▸ Work order
All the data must be output exactly as given.

-- Material for this task follows --

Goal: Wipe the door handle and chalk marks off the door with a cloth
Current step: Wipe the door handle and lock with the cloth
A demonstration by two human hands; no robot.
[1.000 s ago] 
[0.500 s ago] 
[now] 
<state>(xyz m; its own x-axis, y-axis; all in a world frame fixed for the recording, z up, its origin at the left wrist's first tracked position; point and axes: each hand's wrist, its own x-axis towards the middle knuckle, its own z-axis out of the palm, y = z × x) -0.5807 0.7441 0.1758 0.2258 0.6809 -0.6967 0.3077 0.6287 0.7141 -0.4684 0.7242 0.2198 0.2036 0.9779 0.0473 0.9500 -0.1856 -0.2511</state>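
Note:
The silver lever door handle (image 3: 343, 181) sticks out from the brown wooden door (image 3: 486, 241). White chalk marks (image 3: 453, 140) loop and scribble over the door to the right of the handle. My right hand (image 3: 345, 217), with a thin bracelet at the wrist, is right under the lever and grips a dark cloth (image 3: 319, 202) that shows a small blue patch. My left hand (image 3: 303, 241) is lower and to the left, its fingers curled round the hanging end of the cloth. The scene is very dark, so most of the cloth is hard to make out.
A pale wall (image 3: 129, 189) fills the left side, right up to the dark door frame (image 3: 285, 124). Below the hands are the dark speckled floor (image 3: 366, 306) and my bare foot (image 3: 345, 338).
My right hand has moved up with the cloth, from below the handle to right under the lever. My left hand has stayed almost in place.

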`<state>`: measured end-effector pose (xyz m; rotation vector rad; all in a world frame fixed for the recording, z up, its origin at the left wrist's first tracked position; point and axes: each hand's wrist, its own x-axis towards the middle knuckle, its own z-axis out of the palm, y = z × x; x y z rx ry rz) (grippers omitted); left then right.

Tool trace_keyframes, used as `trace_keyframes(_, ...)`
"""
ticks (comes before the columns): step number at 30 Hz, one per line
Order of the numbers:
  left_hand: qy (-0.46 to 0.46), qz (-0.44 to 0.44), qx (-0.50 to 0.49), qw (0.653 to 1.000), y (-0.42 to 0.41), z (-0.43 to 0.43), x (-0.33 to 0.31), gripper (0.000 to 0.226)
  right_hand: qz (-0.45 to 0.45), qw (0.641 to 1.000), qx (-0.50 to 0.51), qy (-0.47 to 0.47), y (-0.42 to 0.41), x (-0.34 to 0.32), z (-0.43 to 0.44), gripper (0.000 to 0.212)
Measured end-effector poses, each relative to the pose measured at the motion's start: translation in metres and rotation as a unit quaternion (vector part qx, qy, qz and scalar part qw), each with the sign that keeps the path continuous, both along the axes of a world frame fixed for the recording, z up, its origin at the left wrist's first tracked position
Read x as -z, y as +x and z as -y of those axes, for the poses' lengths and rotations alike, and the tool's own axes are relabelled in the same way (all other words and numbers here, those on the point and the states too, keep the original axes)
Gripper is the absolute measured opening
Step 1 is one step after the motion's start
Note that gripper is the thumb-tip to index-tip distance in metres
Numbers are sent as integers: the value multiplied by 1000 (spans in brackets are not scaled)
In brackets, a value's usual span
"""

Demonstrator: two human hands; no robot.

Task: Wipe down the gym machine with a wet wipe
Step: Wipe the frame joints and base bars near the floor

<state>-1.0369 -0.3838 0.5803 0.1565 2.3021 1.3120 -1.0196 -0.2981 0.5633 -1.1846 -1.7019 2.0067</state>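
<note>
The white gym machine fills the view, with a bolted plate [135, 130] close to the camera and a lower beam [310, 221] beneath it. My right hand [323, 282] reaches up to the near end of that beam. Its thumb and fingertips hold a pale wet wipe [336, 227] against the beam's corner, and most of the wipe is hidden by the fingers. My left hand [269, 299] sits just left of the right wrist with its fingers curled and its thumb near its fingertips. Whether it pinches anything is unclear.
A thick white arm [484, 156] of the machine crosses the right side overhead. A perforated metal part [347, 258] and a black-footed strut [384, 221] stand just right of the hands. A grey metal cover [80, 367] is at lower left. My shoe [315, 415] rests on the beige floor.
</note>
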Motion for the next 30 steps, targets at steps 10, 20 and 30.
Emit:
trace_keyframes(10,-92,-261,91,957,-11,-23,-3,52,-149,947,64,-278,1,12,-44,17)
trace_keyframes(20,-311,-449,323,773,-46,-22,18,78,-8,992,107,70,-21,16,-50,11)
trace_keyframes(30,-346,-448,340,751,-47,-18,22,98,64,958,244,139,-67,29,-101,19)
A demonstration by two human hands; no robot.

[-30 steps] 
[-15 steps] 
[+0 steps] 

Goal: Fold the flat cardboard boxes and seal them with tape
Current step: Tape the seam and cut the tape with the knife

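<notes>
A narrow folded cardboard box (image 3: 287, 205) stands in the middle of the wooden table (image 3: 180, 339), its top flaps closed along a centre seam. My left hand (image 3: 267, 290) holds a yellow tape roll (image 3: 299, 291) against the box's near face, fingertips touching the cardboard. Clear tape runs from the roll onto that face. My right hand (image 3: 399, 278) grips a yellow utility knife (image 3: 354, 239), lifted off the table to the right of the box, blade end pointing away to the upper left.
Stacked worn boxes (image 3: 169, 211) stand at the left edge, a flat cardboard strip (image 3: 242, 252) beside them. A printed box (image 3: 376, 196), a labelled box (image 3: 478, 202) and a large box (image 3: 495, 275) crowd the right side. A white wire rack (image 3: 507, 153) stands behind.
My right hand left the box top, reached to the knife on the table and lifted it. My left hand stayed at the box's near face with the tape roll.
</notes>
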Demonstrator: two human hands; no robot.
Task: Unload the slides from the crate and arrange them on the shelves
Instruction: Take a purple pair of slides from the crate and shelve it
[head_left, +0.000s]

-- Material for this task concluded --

▸ Reply
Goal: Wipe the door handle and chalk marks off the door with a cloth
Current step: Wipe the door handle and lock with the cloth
A demonstration by two human hands; no robot.
[1.000 s ago] 
[0.500 s ago] 
[now] 
<state>(xyz m; its own x-axis, y-axis; all in a world frame fixed for the recording, z up, its origin at the left wrist's first tracked position; point and axes: each hand's wrist, its own x-axis towards the middle knuckle, its own z-axis out of the palm, y = z × x) -0.5807 0.7441 0.1758 0.2258 0.6809 -0.6967 0.3077 0.6287 0.7141 -0.4684 0.7242 0.2198 0.2036 0.9779 0.0473 0.9500 -0.1856 -0.2511</state>
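Note:
The silver lever door handle (image 3: 343, 181) sticks out from the brown wooden door (image 3: 486, 241). White chalk marks (image 3: 453, 140) loop and scribble over the door to the right of the handle. My right hand (image 3: 345, 217), with a thin bracelet at the wrist, is right under the lever and grips a dark cloth (image 3: 319, 202) that shows a small blue patch. My left hand (image 3: 303, 241) is lower and to the left, its fingers curled round the hanging end of the cloth. The scene is very dark, so most of the cloth is hard to make out.
A pale wall (image 3: 129, 189) fills the left side, right up to the dark door frame (image 3: 285, 124). Below the hands are the dark speckled floor (image 3: 366, 306) and my bare foot (image 3: 345, 338).
My right hand has moved up with the cloth, from below the handle to right under the lever. My left hand has stayed almost in place.
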
`<state>`: measured end-effector pose (xyz m; rotation vector rad; all in a world frame fixed for the recording, z up, its origin at the left wrist's first tracked position; point and axes: each hand's wrist, its own x-axis towards the middle knuckle, its own z-axis out of the palm, y = z × x; x y z rx ry rz) (grippers omitted); left then right.

Tool trace_keyframes, used as `trace_keyframes(_, ...)`
"""
ticks (comes before the columns): step number at 30 Hz, one per line
Order of the numbers:
  left_hand: qy (-0.46 to 0.46), qz (-0.44 to 0.44), qx (-0.50 to 0.49), qw (0.653 to 1.000), y (-0.42 to 0.41), z (-0.43 to 0.43), x (-0.33 to 0.31), gripper (0.000 to 0.226)
  right_hand: qz (-0.45 to 0.45), qw (0.641 to 1.000), qx (-0.50 to 0.51), qy (-0.47 to 0.47), y (-0.42 to 0.41), x (-0.34 to 0.32), z (-0.43 to 0.44), gripper (0.000 to 0.212)
Measured end-effector poses, each relative to the pose measured at the motion's start: translation in metres and rotation as a unit quaternion (vector part qx, qy, qz and scalar part qw), each with the sign that keeps the path continuous, both along the axes of a world frame fixed for the recording, z up, its origin at the left wrist's first tracked position
Read x as -z, y as +x and z as -y of those axes, for the poses' lengths and rotations alike, and the tool's own axes are relabelled in the same way (all other words and numbers here, those on the point and the states too, keep the original axes)
Gripper is the absolute measured opening
Step 1 is one step after the motion's start
Note that gripper is the thumb-tip to index-tip distance in metres
Numbers are sent as integers: the value multiplied by 1000 (spans in brackets are not scaled)
In brackets, a value's usual span
"""

Demonstrator: two human hands; no robot.

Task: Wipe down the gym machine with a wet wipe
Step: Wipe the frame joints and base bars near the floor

<state>-1.0369 -0.3838 0.5803 0.1565 2.3021 1.3120 -1.0196 -0.2981 0.5633 -1.1846 -1.7019 2.0067</state>
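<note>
The white gym machine fills the view, with a bolted plate [135, 130] close to the camera and a lower beam [310, 221] beneath it. My right hand [323, 282] reaches up to the near end of that beam. Its thumb and fingertips hold a pale wet wipe [336, 227] against the beam's corner, and most of the wipe is hidden by the fingers. My left hand [269, 299] sits just left of the right wrist with its fingers curled and its thumb near its fingertips. Whether it pinches anything is unclear.
A thick white arm [484, 156] of the machine crosses the right side overhead. A perforated metal part [347, 258] and a black-footed strut [384, 221] stand just right of the hands. A grey metal cover [80, 367] is at lower left. My shoe [315, 415] rests on the beige floor.
</note>
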Motion for the next 30 steps, targets at steps 10, 20 and 30.
Emit:
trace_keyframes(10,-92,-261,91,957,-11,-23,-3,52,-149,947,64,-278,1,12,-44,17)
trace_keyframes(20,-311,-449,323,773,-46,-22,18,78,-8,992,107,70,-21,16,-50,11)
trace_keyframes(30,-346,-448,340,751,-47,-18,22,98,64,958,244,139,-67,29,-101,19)
A demonstration by two human hands; no robot.

[-30 steps] 
[-15 steps] 
[+0 steps] 

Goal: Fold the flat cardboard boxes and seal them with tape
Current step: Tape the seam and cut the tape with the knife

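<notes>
A narrow folded cardboard box (image 3: 287, 205) stands in the middle of the wooden table (image 3: 180, 339), its top flaps closed along a centre seam. My left hand (image 3: 267, 290) holds a yellow tape roll (image 3: 299, 291) against the box's near face, fingertips touching the cardboard. Clear tape runs from the roll onto that face. My right hand (image 3: 399, 278) grips a yellow utility knife (image 3: 354, 239), lifted off the table to the right of the box, blade end pointing away to the upper left.
Stacked worn boxes (image 3: 169, 211) stand at the left edge, a flat cardboard strip (image 3: 242, 252) beside them. A printed box (image 3: 376, 196), a labelled box (image 3: 478, 202) and a large box (image 3: 495, 275) crowd the right side. A white wire rack (image 3: 507, 153) stands behind.
My right hand left the box top, reached to the knife on the table and lifted it. My left hand stayed at the box's near face with the tape roll.
</notes>
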Demonstrator: two human hands; no robot.
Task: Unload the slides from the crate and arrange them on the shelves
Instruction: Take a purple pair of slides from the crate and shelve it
[head_left, +0.000s]

That finishes the exercise, with nothing more to add.